** WORK ITEM **
Repeat exactly, and only, the lines below starting at the line that contains "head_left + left" and ending at the line that contains "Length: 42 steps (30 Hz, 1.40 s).", inclusive of both.

** SOURCE MATERIAL **
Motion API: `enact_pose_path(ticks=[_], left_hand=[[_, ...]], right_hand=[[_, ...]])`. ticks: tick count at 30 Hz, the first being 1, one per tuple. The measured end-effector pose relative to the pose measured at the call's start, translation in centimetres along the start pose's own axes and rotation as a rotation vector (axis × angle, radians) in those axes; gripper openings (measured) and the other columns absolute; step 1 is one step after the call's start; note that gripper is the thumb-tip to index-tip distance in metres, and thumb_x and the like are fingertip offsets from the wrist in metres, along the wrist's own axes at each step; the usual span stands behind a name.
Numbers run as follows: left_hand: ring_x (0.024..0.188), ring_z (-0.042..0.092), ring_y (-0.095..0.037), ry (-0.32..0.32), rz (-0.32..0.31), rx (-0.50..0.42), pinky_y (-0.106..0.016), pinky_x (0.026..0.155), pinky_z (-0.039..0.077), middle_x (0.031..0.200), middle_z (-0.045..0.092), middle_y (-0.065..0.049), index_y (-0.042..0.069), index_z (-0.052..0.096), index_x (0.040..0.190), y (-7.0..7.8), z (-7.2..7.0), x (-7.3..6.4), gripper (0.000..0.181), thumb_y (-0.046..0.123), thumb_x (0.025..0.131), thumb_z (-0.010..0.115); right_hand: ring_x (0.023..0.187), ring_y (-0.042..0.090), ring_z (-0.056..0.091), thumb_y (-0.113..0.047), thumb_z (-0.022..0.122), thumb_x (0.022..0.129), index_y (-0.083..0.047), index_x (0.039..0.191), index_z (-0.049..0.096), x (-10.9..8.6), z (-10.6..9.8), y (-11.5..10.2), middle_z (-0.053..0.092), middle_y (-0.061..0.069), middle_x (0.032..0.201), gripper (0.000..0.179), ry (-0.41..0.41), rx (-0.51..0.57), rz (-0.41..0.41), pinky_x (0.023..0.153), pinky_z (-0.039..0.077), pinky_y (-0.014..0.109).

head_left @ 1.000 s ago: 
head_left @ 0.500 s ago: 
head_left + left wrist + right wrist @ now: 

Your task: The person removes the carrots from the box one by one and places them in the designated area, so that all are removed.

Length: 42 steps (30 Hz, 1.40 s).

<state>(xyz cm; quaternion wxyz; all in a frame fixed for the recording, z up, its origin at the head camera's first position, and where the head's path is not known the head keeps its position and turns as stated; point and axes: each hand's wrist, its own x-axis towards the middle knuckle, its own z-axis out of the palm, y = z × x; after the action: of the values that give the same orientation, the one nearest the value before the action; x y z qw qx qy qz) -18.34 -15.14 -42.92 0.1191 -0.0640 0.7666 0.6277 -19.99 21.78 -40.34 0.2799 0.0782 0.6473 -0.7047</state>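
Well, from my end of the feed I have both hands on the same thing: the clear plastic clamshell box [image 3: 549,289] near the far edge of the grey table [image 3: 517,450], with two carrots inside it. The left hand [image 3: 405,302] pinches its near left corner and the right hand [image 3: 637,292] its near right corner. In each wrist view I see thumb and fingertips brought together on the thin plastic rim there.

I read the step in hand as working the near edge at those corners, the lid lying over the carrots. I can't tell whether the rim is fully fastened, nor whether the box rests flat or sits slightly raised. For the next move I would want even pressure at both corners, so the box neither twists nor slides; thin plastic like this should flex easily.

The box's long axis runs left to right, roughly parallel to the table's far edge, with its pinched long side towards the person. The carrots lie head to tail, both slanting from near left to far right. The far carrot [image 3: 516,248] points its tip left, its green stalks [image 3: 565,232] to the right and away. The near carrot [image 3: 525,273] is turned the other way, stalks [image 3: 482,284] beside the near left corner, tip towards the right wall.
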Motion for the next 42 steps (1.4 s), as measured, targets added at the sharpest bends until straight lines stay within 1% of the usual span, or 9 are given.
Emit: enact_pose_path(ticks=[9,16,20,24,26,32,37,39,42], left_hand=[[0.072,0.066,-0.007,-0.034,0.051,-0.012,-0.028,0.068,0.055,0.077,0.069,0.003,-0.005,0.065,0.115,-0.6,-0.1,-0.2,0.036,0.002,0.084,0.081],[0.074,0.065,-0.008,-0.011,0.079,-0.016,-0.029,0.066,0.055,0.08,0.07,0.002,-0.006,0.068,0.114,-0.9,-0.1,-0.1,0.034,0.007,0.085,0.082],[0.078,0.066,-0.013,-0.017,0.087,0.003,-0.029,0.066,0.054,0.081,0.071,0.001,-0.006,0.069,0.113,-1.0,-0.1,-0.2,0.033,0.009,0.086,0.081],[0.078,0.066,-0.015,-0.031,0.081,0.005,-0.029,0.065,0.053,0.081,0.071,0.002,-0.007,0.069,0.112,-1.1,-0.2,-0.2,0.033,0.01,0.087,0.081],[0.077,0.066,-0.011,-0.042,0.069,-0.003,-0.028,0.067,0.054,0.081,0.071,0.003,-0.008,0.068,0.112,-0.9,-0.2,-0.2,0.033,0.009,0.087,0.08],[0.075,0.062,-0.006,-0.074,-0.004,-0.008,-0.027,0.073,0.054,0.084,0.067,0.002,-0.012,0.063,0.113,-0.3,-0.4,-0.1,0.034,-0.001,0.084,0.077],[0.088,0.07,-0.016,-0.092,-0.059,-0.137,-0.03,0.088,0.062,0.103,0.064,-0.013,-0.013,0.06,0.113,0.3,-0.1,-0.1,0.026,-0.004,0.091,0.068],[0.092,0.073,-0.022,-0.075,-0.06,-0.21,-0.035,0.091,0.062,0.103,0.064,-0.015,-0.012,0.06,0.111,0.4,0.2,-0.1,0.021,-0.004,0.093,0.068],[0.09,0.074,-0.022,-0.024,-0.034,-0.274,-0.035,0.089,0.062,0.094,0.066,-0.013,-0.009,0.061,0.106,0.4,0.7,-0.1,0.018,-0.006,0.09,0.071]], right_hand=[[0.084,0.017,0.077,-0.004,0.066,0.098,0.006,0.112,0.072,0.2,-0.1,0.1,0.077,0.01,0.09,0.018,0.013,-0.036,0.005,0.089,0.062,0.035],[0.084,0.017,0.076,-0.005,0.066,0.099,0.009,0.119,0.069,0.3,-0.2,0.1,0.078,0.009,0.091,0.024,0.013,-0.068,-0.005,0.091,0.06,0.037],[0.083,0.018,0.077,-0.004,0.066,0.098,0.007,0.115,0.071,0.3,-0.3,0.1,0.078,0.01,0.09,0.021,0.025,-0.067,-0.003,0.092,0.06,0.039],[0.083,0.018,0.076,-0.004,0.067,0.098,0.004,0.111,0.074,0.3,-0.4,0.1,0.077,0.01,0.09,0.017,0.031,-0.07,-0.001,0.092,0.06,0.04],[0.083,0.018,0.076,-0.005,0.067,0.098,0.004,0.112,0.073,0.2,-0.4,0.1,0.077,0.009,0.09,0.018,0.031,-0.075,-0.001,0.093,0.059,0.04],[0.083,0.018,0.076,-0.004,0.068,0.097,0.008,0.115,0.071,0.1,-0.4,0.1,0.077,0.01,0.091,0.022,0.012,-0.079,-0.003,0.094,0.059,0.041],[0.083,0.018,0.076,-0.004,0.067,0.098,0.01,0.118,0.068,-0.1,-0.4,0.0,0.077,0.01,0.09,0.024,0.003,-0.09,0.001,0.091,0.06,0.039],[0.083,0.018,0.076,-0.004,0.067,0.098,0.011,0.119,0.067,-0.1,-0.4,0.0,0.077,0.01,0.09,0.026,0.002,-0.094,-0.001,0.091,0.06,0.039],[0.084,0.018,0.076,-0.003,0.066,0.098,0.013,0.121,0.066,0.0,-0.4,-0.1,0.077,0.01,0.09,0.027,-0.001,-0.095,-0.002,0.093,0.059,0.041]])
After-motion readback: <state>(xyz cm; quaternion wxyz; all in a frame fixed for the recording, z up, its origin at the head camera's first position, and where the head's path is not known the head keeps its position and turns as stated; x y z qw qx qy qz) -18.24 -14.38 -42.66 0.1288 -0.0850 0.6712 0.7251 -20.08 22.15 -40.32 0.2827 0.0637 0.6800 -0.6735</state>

** OUTPUT FOR THIS TASK **
head_left + left wrist + right wrist @ now: 

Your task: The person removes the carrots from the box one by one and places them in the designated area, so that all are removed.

Length: 42 steps (30 Hz, 1.40 s).

Nothing further remains in this exercise.